There are no tricks, no gotchas. The question from the beginning isn’t whether or not BoJack is drowning. The question is whether or not he’ll be saved. And, perfectly, it doesn’t answer that question. Although it’s a penultimate episode, it’s also an episode of last words, an episode of closure, a final farewell to all the people BoJack has wronged and lost throughout his life. Given the exquisite open-ended-ness of the finale, this is the show’s last chance for real catharsis, for the opportunity to say goodbye, even when you don’t want to. It’s perfect.
A joint project between Pendleton Ward (Adventure Time ) and Duncan Trussell (The Duncan Trussell Family Hour ), The Midnight Gospel is a series of interviews conducted by Trussell and set to surreal, beautiful, unsettling animation. The episodes are always strange, thought-provoking, and a little unexpected. Some people adored it, and some people just didn’t get it. And that’s fine.
But everyone (I hope) can agree that the final episode, “Mouse of Silver,” is something else entirely: more religious experience than TV. The audio is a conversation between Trussell and his mother, Deneen Fendig, recorded three weeks before she passed away in 2013. It follows them as they talk frankly, through laugher and tears, about life, death, acceptance, and a thousand other things.

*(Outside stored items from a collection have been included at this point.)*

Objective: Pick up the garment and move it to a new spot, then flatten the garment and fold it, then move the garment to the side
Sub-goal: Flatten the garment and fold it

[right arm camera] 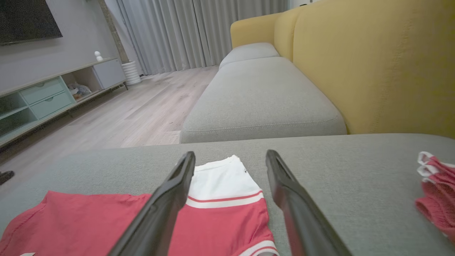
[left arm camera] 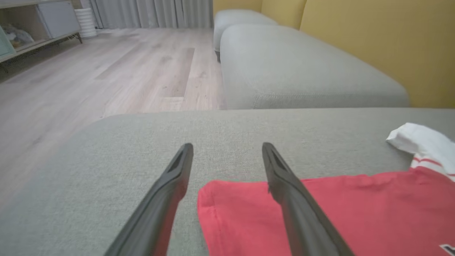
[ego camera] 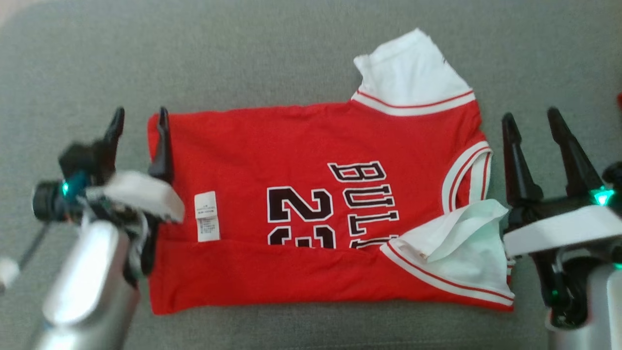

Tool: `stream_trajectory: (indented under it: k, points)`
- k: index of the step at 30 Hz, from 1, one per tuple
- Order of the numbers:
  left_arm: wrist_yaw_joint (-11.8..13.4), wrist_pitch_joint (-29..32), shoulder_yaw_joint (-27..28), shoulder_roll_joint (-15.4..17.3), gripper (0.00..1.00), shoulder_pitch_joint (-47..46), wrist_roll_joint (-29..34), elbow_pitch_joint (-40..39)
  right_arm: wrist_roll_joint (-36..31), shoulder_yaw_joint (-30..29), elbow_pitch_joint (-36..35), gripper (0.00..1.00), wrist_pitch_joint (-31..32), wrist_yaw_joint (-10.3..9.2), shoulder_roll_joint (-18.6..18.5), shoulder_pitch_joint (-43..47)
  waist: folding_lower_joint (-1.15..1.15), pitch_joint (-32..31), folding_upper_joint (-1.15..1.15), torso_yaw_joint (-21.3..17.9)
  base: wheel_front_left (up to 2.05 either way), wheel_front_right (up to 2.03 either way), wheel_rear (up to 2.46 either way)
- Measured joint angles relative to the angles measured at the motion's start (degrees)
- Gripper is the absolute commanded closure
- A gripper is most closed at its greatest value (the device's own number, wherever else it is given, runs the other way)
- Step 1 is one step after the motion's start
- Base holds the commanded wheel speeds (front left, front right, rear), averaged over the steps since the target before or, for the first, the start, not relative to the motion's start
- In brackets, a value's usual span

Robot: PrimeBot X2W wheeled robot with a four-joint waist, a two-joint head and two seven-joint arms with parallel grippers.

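On the grey cushion (ego camera: 291, 58), the jersey (ego camera: 291, 155) lies between left end effector (ego camera: 141, 114) and right end effector (ego camera: 530, 114), both spread wide.

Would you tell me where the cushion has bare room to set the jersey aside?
Bare cushion lies beyond the jersey, left of its white sleeve, and past the left gripper. It is crowded by the right gripper, near the red cloth.

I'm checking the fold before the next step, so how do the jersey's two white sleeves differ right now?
The far sleeve sticks out past the jersey's red body onto the grey cushion, lying fairly flat. The near sleeve is turned in over the red fabric, rumpled, with a raised fold. Both are white with red-and-white striped trim.
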Motion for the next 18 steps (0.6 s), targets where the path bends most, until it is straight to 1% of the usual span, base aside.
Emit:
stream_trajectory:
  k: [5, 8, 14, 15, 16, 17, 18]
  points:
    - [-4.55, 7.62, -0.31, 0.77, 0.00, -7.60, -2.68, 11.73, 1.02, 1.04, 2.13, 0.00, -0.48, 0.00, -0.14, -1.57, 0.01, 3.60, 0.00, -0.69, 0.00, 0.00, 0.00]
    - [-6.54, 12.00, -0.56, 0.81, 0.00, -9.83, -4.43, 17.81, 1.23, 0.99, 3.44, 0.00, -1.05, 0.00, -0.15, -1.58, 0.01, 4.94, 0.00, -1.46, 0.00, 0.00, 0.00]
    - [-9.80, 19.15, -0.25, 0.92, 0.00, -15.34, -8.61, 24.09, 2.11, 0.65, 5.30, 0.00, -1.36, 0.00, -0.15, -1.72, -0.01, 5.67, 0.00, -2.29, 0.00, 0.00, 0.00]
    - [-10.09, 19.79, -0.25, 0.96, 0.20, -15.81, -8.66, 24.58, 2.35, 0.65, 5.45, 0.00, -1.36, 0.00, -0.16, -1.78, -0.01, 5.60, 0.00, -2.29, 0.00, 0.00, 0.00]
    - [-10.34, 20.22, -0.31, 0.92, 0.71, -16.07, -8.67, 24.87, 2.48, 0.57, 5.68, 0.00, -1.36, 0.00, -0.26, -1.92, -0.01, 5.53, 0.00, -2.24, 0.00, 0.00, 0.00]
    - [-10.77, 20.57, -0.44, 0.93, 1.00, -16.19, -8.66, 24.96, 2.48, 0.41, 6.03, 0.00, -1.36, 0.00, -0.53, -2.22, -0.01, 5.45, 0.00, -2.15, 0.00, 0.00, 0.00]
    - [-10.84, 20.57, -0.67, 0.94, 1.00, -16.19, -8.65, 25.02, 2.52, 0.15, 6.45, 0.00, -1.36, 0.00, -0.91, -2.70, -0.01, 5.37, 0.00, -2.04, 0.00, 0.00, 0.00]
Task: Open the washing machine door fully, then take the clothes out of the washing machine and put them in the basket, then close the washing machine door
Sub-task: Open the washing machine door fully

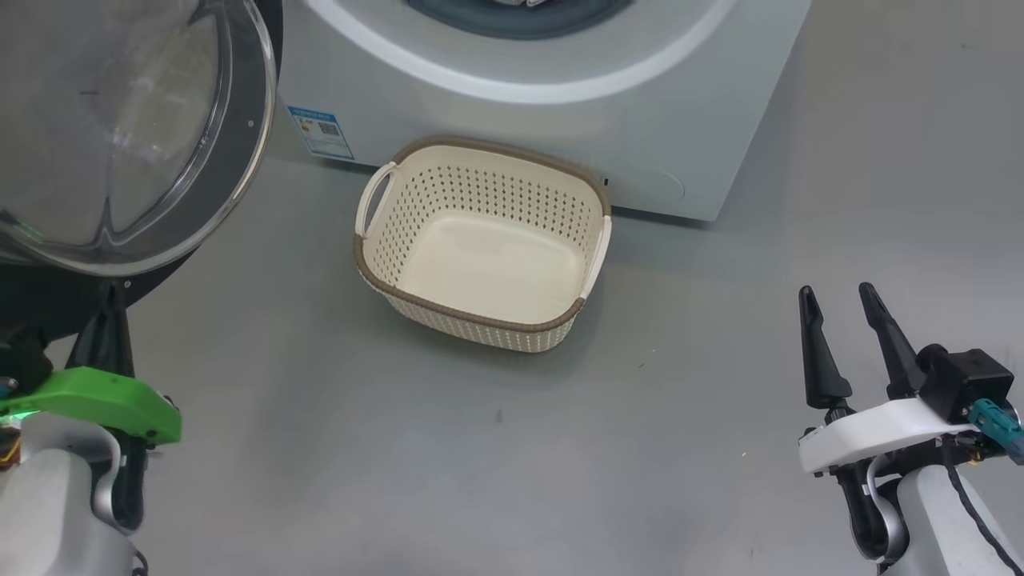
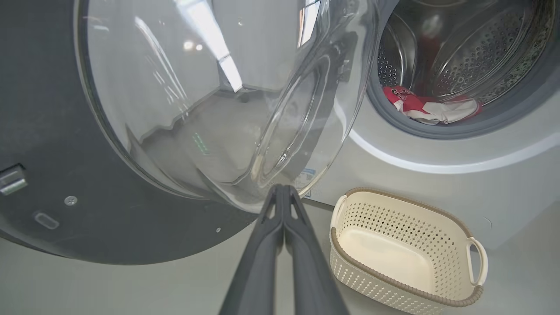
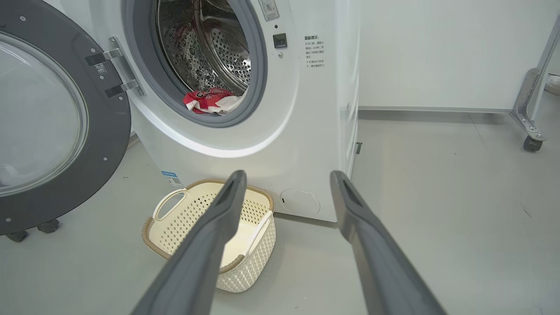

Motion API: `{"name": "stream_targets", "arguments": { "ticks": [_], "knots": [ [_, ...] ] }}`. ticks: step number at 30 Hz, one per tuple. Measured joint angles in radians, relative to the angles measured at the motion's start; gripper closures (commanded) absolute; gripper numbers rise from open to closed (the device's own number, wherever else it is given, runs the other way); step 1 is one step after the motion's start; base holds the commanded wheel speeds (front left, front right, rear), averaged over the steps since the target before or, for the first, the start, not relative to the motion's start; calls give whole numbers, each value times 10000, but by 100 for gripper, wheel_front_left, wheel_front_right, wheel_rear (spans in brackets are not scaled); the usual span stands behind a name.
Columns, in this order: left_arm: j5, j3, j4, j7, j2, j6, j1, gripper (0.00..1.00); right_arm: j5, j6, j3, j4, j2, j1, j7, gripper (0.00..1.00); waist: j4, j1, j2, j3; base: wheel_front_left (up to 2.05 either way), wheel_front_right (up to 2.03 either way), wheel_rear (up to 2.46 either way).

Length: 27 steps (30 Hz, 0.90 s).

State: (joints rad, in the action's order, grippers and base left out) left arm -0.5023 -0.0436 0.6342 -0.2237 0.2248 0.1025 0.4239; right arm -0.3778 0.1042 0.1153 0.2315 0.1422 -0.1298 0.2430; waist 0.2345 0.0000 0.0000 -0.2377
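I see the washing machine [image 1: 560, 120], white and boxy, with the washing machine door [image 3: 109, 144] standing wide open on its hinges to the left of the drum [image 3: 210, 52] mouth, its dark rim ringing a bulging clear glass bowl. The clothes [image 3: 210, 100] lie crumpled at the drum's front lip, partly on the grey seal [image 3: 258, 65]: red fabric with white panels and white lettering (too small for me to read). The basket [image 1: 496, 192], cream with perforated walls, a brown rim and white loop handles, stands on the floor [image 1: 400, 448] just in front of the washing machine, below the drum mouth. My left tool [image 2: 283, 189] has its fingers pressed together, tips at the lower edge of the door's glass; I cannot tell whether they touch. My right tool [image 1: 838, 290] has its fingers apart, holding nothing, well out from the washing machine's front right corner.
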Motion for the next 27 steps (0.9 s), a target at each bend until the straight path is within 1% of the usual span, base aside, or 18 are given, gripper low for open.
{"name": "stream_targets", "arguments": {
  "ticks": [6,10,20,25,27],
  "knots": [
    [27,-245,-378,-84,-238,81,-617,100,-8,2,-2,79,-142,182,2,0,-445,0,0,531,0,0,0],
    [27,-328,-686,-165,-407,82,-1103,100,-391,2,-67,73,-414,258,2,0,-798,0,0,820,0,0,0],
    [33,-522,-1649,-253,-901,98,-1784,100,-391,4,-111,-109,-355,482,15,0,-1627,0,0,1277,0,0,0],
    [217,-711,-2004,-255,-1174,100,-1964,100,-326,4,-236,-161,-211,739,17,0,-1818,0,0,1336,0,0,0],
    [257,-752,-2065,-255,-1195,100,-2019,100,-316,4,-236,-171,-207,765,17,0,-1831,0,0,1328,0,0,0]
  ]
}}
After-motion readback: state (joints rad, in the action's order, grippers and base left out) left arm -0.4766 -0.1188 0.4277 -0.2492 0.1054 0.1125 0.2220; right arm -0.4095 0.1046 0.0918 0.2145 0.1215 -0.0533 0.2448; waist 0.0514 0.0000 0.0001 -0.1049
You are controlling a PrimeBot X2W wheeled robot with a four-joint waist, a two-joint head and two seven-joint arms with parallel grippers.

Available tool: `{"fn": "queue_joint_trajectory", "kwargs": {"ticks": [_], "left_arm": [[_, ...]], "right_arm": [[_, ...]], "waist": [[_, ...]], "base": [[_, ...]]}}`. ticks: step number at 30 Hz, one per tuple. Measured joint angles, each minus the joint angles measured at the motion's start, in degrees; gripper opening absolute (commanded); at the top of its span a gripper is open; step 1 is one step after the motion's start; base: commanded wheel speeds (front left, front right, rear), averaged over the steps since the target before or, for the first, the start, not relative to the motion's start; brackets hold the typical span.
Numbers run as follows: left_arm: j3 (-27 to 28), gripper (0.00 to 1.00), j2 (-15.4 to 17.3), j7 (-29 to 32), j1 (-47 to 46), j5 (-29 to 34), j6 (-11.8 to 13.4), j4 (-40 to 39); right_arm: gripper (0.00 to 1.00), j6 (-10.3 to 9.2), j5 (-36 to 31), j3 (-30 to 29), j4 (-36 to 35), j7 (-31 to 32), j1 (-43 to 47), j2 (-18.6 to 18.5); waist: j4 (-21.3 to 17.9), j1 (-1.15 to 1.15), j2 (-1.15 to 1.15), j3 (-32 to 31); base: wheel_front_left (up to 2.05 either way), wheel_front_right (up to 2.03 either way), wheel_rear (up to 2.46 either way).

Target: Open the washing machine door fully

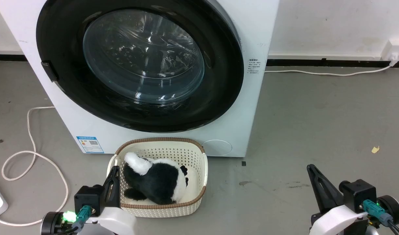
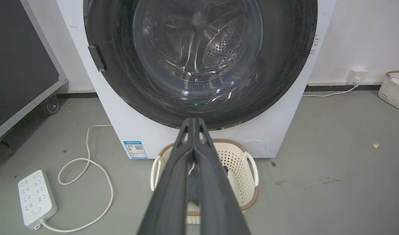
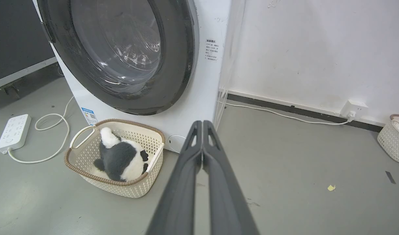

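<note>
1. The left gripper [image 2: 193, 121] has its two dark fingers pressed together on nothing. Its tips sit at the centre of the left wrist view, over the basket's far rim.
2. The right gripper [image 3: 202, 123] is likewise closed and empty, over bare grey floor.
3. A cream basket [image 1: 204, 163] holding a black-and-white plush toy [image 1: 153, 182] sits low centre in the head view, just before the washing machine [image 1: 251, 29].
4. The washing machine door [image 1: 140, 65] fills the upper centre, flat against the machine's front.
5. A white cable [image 1: 33, 153] loops at lower left.
</note>
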Motion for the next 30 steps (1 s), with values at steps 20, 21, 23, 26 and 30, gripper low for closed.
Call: {"fn": "queue_joint_trajectory", "kwargs": {"ticks": [20,21,23,26,30], "left_arm": [[0.0,0.00,0.0,0.0,0.0,0.0,0.0,0.0],[0.0,0.00,0.0,0.0,0.0,0.0,0.0,0.0],[0.0,0.00,0.0,0.0,0.0,0.0,0.0,0.0],[0.0,0.00,0.0,0.0,0.0,0.0,0.0,0.0],[0.0,1.00,0.0,0.0,0.0,-0.1,0.0,0.0]], "right_arm": [[0.00,0.00,0.0,0.0,0.0,0.0,0.0,0.0],[0.00,0.00,0.0,0.0,0.0,0.0,0.0,0.0],[0.00,0.00,0.0,0.0,0.0,0.0,0.0,0.0],[0.00,0.00,0.0,0.0,0.0,0.0,0.0,0.0],[1.00,0.00,0.0,0.0,0.0,0.0,0.0,0.0]], "waist": [[0.0,0.00,0.00,0.0],[0.0,0.00,0.00,0.0],[0.0,0.00,0.00,0.0],[0.0,0.00,0.00,0.0],[0.0,0.00,0.00,0.0]], "base": [[0.00,0.00,0.00],[0.00,0.00,0.00],[0.00,0.00,0.00],[0.00,0.00,0.00],[0.00,0.00,0.00]]}}
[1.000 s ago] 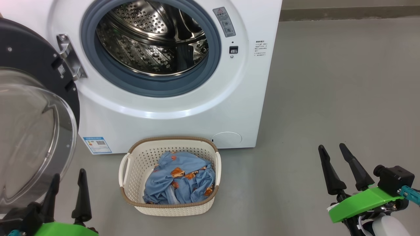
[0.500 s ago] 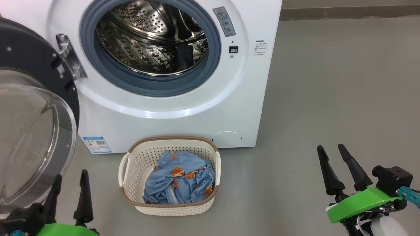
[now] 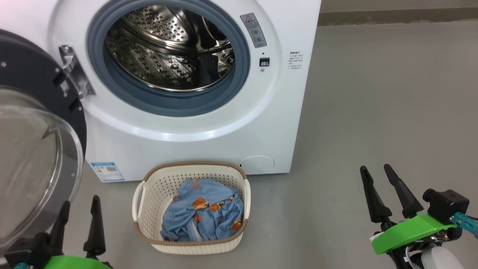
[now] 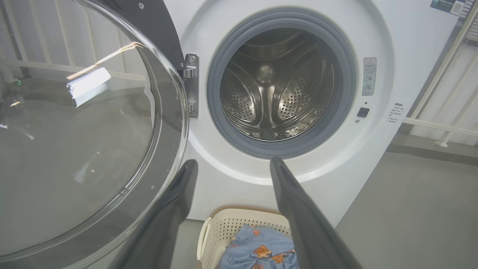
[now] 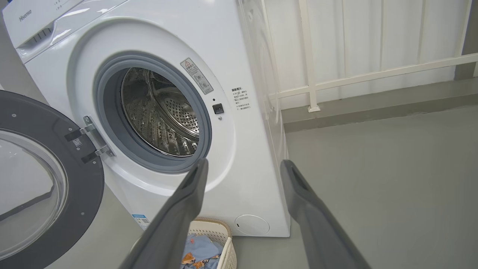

The animation, sometimes chaotic and sometimes painfully still, follows their avatars as they age, die, are reborn, transcend form, and are slowly, inexorably pulled apart. It is probably the most moving thing you could watch this year, and you don’t need to see the rest of the show to understand it. You just need to be human. If you are, go find it on Netflix right now.
1. “How to Cook the Perfect Risotto” – How To with John Wilson (HBO) How To with John Wilson is everything that’s right with quiet, empathetic, slightly odd TV. Reminiscent of Joe Pera Talks with You and Nathan for You (Nathan Fielder is an executive producer here), it is still entirely its own beast. Ostensibly a how-to guide, the first-person documentary is a series of bumbling, shaggy dog journeys down the garden path of real life.
And none gets more real than the finale, in which a simple concept — cooking the perfect risotto — gets sideswiped by the coronavirus pandemic. Taking place in the very earliest spring days of quarantine, the episode is a trip to watch in December. Everyone is nervous and unsure, stockpiling groceries and pitching makeshift plastic sheets around cash registers. To a viewer not just practiced, but utterly numbed to COVID-19 protocols, it’s almost quaint seeing how naïve we once were.
But there’s also something so comforting about it, watching John Wilson cook a makeshift risotto when the perfect risotto is clearly out of reach. And there’s solace in hearing a gentle, slightly stammering voice telling you, in the traditional second-person of a how-to, that things are strange and scary, but they’re not all bad. And maybe, just maybe, they won’t always be this way. It pairs excellently with this year, like a glass of wine with a perfect (or just okay) risotto.